All of which may prove only that Vincent has more finesse than his opponent, who is famous for rubbing people the wrong way and equally famous for not caring about it. Floyd once cursed out a reporter who criticized him for tossing an empty paper cup into the bushes outside the state capitol; his conversation is laced with epithets like ”son of a bitch,“ and he doesn‘t hesitate to characterize Vincent as a ”walking felon.“ Yet the crusty Korean War vet did garner some positive press in ’99 for being the dramatic deciding vote in a piece of anti-gun legislation authored by Wally Knox. Floyd had always abstained from voting on such bills, but in the wake of the Columbine High shootings he stood up and confessed his change of heart to the entire Assembly. ”For over 20 years around here, I never spoke one time on any issue relating to guns,“ he said. But he said the Columbine shootings brought back vivid memories of the war and the smell of death, and the assemblyman concluded that, ”I am willing to not only vote for everything, I‘ll co-author every gun bill that comes along.“
Vincent, for his part, stood against the bill and incurred the wrath of some folks in his district, including Inglewood’s Coalition for Drug & Violence Prevention and Najee Ali of Project Islamic Hope. But Floyd‘s new attitude is in sharp contrast to the one he had in 1998, when he refused to vote on a bill banning assault weapons because its author, Don Perata, failed to support a pet Floyd bill. Floyd gleefully and rather unfortunately described the move as ”payback time.“ Vincent, meanwhile, grew infamous in 1998 for taking the lead in trying to repeal California’s sweeping anti-smoking laws that banned smoking in bars and gaming clubs.
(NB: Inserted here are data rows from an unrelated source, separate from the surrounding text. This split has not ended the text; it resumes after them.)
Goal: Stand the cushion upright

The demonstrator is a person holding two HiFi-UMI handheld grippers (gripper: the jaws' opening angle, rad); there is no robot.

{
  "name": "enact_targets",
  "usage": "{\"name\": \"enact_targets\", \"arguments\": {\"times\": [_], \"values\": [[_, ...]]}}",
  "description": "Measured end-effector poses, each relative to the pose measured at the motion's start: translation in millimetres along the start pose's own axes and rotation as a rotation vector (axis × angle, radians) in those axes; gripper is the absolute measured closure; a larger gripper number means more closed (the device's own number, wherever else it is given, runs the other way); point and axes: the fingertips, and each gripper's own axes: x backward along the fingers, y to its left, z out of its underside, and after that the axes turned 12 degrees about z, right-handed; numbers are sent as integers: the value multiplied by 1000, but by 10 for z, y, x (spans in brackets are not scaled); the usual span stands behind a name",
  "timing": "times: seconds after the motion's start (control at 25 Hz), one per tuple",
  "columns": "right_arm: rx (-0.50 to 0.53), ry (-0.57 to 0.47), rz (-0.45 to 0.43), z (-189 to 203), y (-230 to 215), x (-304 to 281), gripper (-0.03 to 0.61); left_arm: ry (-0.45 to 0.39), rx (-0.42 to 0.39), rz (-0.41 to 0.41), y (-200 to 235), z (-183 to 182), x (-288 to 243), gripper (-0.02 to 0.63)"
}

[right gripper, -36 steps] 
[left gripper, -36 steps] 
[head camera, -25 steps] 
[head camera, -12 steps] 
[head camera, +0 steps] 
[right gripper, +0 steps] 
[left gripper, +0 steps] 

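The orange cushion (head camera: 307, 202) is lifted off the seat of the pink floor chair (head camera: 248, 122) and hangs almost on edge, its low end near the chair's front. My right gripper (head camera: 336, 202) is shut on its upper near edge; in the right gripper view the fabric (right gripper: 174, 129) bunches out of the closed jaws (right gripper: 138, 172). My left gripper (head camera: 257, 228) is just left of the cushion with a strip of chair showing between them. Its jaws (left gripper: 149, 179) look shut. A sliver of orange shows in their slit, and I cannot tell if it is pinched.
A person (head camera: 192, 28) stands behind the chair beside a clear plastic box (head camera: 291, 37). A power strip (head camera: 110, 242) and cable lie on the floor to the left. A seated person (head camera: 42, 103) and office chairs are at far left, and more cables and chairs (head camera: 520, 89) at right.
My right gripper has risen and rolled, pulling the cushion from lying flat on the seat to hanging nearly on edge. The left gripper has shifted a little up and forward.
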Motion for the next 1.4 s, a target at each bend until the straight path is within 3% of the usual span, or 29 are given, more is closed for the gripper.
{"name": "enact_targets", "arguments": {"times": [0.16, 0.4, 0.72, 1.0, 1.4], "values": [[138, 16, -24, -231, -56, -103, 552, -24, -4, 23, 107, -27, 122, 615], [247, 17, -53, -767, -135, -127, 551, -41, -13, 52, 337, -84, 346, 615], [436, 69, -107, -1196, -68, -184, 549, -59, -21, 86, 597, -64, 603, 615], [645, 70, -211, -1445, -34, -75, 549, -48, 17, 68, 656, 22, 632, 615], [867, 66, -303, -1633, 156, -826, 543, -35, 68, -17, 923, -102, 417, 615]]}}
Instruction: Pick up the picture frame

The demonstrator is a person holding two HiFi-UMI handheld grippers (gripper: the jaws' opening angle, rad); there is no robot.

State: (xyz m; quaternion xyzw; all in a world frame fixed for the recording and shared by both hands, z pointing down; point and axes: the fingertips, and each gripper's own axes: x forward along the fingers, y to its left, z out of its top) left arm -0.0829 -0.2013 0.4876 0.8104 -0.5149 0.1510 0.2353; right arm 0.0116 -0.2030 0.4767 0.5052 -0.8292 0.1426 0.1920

If both men lack moral backbone, Vincent has at least been consistent over the years in trying to build bridges with Latinos. As Inglewood mayor, he helped Jose Fernandez win a City Council seat, the first Latino in the city‘s history to do so; he also instituted a Cinco de Mayo celebration and a yearly Hispanic Fiesta. Modest efforts, but ultimately more than black officials in cities such as Compton and Lynwood, which struggle with grave black-Latino tensions, have done. As assemblyman, Vincent created a Community Development Financial Institution in Inglewood, a sort of credit union for small businesses that allows them to make loans from a shared pot of funds. He’s even made some inroads into organized labor, traditionally Floyd‘s biggest base of support -- his extensive endorsement list includes several local chapters of the SEIU, as well as a coalition of its retirees.
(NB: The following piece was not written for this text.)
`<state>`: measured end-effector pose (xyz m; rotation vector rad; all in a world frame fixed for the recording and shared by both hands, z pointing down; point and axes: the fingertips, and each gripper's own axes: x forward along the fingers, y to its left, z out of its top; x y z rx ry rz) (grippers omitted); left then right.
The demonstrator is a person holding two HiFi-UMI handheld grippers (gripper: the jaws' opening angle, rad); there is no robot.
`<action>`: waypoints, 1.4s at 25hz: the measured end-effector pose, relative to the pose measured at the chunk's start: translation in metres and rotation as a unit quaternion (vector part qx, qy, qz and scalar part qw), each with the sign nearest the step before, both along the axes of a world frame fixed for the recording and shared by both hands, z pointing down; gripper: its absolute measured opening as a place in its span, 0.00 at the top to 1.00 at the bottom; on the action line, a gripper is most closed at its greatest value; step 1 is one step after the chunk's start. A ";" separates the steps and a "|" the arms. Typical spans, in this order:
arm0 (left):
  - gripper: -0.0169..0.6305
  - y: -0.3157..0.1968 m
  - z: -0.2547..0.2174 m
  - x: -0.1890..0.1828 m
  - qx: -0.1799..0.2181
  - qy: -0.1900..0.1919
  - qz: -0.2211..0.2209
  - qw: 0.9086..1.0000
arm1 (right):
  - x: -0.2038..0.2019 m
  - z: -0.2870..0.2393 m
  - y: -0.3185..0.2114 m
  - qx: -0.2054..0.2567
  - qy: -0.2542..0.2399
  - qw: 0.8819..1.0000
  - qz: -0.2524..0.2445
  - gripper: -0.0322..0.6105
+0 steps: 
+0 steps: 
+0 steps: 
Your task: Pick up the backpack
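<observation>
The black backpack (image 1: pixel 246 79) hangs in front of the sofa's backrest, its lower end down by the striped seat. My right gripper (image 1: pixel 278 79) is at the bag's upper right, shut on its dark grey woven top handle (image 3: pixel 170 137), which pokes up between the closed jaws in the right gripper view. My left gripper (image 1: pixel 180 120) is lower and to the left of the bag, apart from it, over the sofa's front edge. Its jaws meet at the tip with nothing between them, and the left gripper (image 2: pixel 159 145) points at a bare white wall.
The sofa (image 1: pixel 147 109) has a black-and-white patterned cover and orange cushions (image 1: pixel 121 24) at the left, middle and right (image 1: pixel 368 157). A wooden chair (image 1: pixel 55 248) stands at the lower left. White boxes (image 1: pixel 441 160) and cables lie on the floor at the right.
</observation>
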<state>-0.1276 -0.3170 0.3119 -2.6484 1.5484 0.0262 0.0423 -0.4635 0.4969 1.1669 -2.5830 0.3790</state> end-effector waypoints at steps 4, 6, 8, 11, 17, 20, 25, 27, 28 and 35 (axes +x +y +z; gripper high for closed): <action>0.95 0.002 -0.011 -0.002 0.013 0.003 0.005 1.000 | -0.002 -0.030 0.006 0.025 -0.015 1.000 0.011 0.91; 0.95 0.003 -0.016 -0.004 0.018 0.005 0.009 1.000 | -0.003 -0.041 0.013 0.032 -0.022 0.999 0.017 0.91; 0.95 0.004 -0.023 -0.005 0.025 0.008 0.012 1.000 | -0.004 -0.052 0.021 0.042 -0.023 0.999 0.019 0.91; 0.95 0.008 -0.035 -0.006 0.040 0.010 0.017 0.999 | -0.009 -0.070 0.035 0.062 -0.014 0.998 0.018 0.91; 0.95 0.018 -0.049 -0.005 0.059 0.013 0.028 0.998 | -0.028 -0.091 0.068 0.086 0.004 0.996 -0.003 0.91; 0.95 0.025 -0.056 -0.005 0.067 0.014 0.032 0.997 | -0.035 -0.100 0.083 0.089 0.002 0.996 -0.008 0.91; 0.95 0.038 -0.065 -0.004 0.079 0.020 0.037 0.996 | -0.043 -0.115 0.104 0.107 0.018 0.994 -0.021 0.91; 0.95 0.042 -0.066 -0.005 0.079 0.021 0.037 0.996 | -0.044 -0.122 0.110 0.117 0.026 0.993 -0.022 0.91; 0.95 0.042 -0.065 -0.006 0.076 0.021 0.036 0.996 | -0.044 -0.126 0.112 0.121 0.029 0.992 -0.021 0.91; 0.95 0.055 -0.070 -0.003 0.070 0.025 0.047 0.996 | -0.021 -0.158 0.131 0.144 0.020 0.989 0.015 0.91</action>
But Floyd dismisses Vincent and his accomplishments -- and he uses that term loosely -- as too parochial. ”He’s still voting for Inglewood, and that‘s marvelous,“ says Floyd caustically. ”But when you come to the Legislature, you’ve got to vote for more than that. You‘re voting for a lot more people than what’s in a city. I got no time for that kind of thinking.“ Vincent says he has no time for Floyd, and doubts that the denizens of the 25th will either. He does promise that people who haven‘t seen Floyd’s face yet will be seeing it soon. ”He sends me mailers,“ Vincent notes dryly, ”but it would be hard to send him one.“ Here‘s hoping both candidates put their best faces forward.